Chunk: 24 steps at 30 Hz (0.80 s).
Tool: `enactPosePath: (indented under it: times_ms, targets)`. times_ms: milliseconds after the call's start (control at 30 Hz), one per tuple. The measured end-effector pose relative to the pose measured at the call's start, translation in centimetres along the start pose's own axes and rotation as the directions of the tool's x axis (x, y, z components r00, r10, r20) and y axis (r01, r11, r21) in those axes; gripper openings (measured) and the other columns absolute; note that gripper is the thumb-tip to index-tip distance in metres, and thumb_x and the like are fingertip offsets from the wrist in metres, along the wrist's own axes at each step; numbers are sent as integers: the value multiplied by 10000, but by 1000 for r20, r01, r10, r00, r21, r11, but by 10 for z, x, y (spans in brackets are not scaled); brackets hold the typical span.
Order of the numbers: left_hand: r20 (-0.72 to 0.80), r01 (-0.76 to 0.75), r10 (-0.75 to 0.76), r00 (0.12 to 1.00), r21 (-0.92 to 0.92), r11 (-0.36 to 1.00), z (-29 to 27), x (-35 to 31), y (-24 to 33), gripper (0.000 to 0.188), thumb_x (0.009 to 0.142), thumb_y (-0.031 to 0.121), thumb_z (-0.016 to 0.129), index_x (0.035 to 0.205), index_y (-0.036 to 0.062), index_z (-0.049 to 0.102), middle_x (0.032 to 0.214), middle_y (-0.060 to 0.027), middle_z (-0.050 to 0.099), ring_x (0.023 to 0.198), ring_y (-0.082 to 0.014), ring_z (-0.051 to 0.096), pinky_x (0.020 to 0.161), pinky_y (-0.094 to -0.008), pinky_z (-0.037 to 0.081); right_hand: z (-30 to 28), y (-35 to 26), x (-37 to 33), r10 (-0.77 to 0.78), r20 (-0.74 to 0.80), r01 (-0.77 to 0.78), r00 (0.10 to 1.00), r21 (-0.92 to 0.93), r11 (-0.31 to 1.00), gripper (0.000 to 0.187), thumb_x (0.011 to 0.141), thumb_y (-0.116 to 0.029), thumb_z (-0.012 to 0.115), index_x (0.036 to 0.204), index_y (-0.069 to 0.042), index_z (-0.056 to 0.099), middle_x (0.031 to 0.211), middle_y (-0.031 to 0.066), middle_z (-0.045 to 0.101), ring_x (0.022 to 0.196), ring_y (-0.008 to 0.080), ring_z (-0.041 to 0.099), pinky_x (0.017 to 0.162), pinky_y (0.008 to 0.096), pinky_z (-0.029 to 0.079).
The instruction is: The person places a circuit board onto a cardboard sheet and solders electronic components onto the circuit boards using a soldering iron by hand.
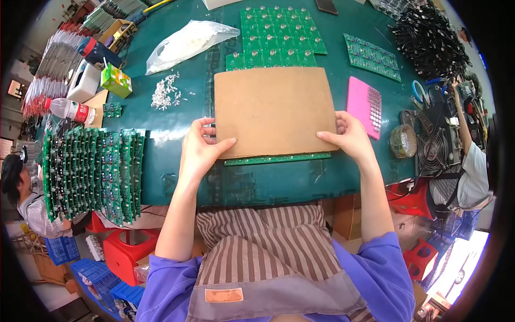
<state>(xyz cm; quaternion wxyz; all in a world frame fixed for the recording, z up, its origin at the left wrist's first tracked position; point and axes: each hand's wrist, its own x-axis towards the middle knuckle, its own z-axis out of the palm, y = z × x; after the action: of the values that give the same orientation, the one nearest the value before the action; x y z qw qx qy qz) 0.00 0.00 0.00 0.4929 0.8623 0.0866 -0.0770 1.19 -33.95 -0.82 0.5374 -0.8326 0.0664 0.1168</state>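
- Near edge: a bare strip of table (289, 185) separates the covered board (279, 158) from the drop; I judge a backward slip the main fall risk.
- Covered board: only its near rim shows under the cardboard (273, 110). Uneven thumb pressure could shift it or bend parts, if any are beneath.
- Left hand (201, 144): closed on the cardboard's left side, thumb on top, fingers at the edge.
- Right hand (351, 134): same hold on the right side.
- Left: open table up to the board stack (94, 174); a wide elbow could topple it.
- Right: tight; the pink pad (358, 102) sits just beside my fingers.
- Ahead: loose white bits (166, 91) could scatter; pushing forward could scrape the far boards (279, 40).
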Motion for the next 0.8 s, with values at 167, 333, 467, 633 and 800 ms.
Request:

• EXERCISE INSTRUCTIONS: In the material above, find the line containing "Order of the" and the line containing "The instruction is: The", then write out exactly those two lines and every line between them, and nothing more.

• RESULT OF THE EXERCISE:
Order of the numbers: left_hand: r20 (-0.72 to 0.80), r01 (-0.76 to 0.75), r10 (-0.75 to 0.76), r00 (0.12 to 1.00), r21 (-0.92 to 0.92), r11 (-0.36 to 1.00), z (-29 to 27), x (-35 to 31), y (-24 to 33), gripper (0.000 to 0.188), thumb_x (0.009 to 0.142), thumb_y (-0.031 to 0.121), thumb_z (-0.016 to 0.129), index_x (0.035 to 0.205), index_y (-0.036 to 0.062), index_z (-0.049 to 0.102), middle_x (0.032 to 0.214), middle_y (-0.060 to 0.027), middle_z (-0.050 to 0.099), ring_x (0.023 to 0.198), ring_y (-0.082 to 0.014), ring_z (-0.051 to 0.096), pinky_x (0.020 to 0.161), pinky_y (-0.094 to -0.008), pinky_z (-0.037 to 0.081); right_hand: z (-30 to 28), y (-35 to 26), x (-37 to 33), r10 (-0.77 to 0.78), r20 (-0.74 to 0.80), r01 (-0.77 to 0.78), r00 (0.10 to 1.00), r21 (-0.92 to 0.93), r11 (-0.31 to 1.00), gripper (0.000 to 0.187), thumb_x (0.011 to 0.141), thumb_y (-0.116 to 0.029), thumb_z (-0.012 to 0.115), index_x (0.036 to 0.204), index_y (-0.069 to 0.042), index_z (-0.056 to 0.099), middle_x (0.031 to 0.211), middle_y (-0.031 to 0.066), middle_z (-0.045 to 0.101), ring_x (0.022 to 0.196), ring_y (-0.008 to 0.080), ring_z (-0.041 to 0.099), pinky_x (0.017 to 0.162), pinky_y (0.008 to 0.096), pinky_z (-0.029 to 0.079).
The instruction is: The person places a circuit board onto a cardboard sheet and solders electronic components onto the circuit boards using a soldering iron by hand.

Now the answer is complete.